**Provided data:**
- - - - - - -
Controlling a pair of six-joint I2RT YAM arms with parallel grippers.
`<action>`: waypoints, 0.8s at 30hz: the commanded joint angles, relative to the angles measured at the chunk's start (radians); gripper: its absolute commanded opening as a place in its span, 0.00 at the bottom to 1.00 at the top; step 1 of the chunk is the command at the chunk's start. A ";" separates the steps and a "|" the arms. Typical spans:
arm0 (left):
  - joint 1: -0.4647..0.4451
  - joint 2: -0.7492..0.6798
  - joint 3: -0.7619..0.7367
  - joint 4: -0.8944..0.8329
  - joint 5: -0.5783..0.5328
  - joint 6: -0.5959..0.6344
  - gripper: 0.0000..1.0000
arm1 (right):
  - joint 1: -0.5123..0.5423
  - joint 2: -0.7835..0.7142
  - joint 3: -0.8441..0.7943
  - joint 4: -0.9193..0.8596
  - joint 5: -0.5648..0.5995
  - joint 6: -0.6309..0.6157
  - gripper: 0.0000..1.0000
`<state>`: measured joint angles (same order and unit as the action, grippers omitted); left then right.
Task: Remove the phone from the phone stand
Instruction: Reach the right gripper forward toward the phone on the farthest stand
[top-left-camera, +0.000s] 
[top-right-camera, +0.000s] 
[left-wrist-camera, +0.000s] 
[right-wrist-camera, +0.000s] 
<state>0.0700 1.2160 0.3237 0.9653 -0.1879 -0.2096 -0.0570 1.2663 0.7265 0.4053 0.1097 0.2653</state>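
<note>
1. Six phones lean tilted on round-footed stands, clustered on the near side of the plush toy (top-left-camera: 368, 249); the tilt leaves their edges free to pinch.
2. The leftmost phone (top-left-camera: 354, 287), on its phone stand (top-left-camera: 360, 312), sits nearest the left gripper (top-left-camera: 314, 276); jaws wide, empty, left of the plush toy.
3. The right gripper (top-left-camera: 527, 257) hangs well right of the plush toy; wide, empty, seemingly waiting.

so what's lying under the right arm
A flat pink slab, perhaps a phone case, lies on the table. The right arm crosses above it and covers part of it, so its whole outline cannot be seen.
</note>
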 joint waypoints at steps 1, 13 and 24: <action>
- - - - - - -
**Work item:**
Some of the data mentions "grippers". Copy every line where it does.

**Output for this exercise:**
Controlling a pair of six-joint I2RT YAM arms with parallel grippers.
`<state>`: measured joint angles (same order and unit as the action, grippers omitted); left then right.

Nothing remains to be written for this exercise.